Going through school, I could never fly “incognito” because every blerrie teacher knew who my father (and my mother) was and of course, who I was. Because of Da’s great intelligence, everyone assumed I was just as intelligent with his penchant for THE LANGUAGE, literature and drama. I have never been anything of the sort – I could read, write and speak it. Not according to his exacting standards, enough to get by. Tried poetry. It was atrocious, so I aborted. Tried doing the drama thing – whoo, was that a bugger-up. I aborted that too. Thank goodness. I wouldn’t have been able to handle the pressure lol!
I tried being what he wanted me to be. Until I of course grew up and realised I must be my own person, whether he liked it or not. Okay, THAT only happened recently.
Where once I admired the fact that my dad was popular and seemingly well-loved, I later realized that we were actually suffering for it. I started resenting him as he was never around for us. He never supported us in what we wanted to do, what we were good at. Broer and I were excellent swimmers. We were asked to join the local swimming team. He didn’t show any interest. We dropped from the team after a while
I tried ballet – which I also had to give up – once again due to shortage of funds and it was just too logistically difficult for them to get me to classes 3 days a week. Everything we tried – if it wasn’t any of the mainstream sports – there was just no interest.
Of course, his fall from grace in my books happened much sooner than with your avg daughter. I was about 9. I won’t go into the details. But it was instant. He went from hero to zero in one fell swoop. Unbelievably, once my eyes had opened to his fallibility, I kept on discovering more. By the time I was a teenager, I despised him. I think I even hated him.
We didn’t have much of a relationship. Lots of screaming, fights, beatings. That was what he did. There was no talking, just a snot klap or a fist when required. While OB was at home he could still prevent the beatings. Once he left, there was no one to protect me. Baby boet was too small to intervene. I was relieved to leave that house.
When my Mom died I blamed him. I accused him of killing her. Of wanting her dead.
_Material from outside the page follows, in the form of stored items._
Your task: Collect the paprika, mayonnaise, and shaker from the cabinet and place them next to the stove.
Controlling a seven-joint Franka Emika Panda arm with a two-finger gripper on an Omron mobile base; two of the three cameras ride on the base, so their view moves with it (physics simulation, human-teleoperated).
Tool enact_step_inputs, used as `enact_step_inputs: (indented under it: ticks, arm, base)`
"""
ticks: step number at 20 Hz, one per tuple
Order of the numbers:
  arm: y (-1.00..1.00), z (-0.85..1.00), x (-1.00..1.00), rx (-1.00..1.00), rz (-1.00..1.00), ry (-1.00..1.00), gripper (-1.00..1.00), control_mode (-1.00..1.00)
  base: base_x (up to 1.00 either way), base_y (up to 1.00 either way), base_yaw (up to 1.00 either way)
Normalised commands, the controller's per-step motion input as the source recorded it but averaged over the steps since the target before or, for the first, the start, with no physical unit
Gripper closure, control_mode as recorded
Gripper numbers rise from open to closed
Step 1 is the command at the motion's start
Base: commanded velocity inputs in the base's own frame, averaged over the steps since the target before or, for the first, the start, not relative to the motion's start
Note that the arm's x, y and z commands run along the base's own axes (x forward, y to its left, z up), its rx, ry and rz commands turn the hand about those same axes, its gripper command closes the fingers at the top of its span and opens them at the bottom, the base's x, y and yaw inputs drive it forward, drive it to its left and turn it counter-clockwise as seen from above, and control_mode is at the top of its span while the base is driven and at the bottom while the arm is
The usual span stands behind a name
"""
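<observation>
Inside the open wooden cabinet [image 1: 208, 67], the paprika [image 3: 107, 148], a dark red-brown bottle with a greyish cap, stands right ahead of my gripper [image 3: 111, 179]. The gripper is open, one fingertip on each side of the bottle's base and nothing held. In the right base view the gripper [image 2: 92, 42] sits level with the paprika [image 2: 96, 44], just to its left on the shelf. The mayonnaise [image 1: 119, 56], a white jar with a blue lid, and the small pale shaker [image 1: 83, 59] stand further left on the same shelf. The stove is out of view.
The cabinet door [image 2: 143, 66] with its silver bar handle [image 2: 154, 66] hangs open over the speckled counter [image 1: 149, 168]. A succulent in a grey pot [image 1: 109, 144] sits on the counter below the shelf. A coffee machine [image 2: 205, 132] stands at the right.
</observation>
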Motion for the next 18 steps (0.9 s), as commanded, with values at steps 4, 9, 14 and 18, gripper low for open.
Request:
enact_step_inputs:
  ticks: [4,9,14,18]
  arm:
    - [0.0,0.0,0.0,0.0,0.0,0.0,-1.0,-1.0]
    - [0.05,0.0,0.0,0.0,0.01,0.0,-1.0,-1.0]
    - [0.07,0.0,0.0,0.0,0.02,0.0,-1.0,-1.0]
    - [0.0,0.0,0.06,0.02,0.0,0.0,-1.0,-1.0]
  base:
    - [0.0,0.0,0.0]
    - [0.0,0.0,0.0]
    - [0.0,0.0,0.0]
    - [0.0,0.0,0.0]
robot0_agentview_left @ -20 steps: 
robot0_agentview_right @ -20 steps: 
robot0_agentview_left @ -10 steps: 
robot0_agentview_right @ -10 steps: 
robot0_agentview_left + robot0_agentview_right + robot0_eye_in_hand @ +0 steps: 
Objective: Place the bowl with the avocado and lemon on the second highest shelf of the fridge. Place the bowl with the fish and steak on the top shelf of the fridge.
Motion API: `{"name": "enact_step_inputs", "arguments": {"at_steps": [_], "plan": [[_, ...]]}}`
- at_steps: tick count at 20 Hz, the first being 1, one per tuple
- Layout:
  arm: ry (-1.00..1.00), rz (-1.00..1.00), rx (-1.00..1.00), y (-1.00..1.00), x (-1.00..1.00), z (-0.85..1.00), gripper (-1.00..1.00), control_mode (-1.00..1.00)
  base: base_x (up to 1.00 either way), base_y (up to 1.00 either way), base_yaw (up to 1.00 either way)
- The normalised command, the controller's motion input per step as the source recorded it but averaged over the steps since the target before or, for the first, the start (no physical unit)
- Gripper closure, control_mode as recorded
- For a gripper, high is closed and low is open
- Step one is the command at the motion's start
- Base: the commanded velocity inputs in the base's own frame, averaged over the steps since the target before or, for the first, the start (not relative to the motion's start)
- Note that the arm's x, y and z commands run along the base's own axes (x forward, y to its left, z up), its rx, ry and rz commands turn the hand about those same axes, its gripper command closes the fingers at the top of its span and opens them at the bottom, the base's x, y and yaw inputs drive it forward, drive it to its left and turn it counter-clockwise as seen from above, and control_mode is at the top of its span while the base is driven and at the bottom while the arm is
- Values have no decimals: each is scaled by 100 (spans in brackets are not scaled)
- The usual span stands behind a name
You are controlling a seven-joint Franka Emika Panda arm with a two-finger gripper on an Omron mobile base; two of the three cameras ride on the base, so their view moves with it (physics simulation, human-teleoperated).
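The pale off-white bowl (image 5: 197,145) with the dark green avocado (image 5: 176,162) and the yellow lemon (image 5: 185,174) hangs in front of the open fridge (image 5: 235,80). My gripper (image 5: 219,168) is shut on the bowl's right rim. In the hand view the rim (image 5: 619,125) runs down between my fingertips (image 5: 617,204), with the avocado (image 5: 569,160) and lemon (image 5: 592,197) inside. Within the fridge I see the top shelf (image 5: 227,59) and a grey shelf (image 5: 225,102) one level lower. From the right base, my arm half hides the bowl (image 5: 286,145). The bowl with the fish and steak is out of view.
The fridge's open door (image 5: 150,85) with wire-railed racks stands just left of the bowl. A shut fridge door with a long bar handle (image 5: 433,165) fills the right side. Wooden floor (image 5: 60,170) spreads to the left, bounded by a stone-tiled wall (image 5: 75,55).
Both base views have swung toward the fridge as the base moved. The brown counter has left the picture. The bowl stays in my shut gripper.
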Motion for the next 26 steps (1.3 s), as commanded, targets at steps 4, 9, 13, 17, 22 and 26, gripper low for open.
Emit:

She wasn’t fitting into his life anymore. And he wanted her money. I believed it irrevocably damaged our relationship. I didn’t care. He meant nothing to me. He deserved what he was getting.
I only changed after the armed robbery. Life changes in an instant, you realise what’s important. Having a gun held against your head does that to you.
I went to him. I didn’t ask for forgiveness. I just hugged him. That’s all we needed. At some point, words are not needed anymore.
We get along better now. I love him with all my heart. I will do anything for him. He isn’t perfect. But who is? I am most certainly not. How can I hold whatever he did against him? He will atone for what he did / omitted to do, some day. I will not stand in judgment of him. I’ve forgiven him. I’ve moved on. OB cannot understand this. Baby sis has her own issues with him. They have to find their peace with him.
We spent the day together yesterday. I prepped all his favourite dishes because he asked. It nearly killed me while doing it, but seeing him enjoy it so much made me unbelievably happy.
I realised that he’s getting old. He’s not as spritely and as agile. He’s not as healthy anymore. Still razor-sharp, though! But we need to spend more time with him. We need to slow down a bit. Smell the roses. Build on the memories. Build on erasing all the negative ones.
We now have a standing arrangement for breakfast every second weekend. It’s a start.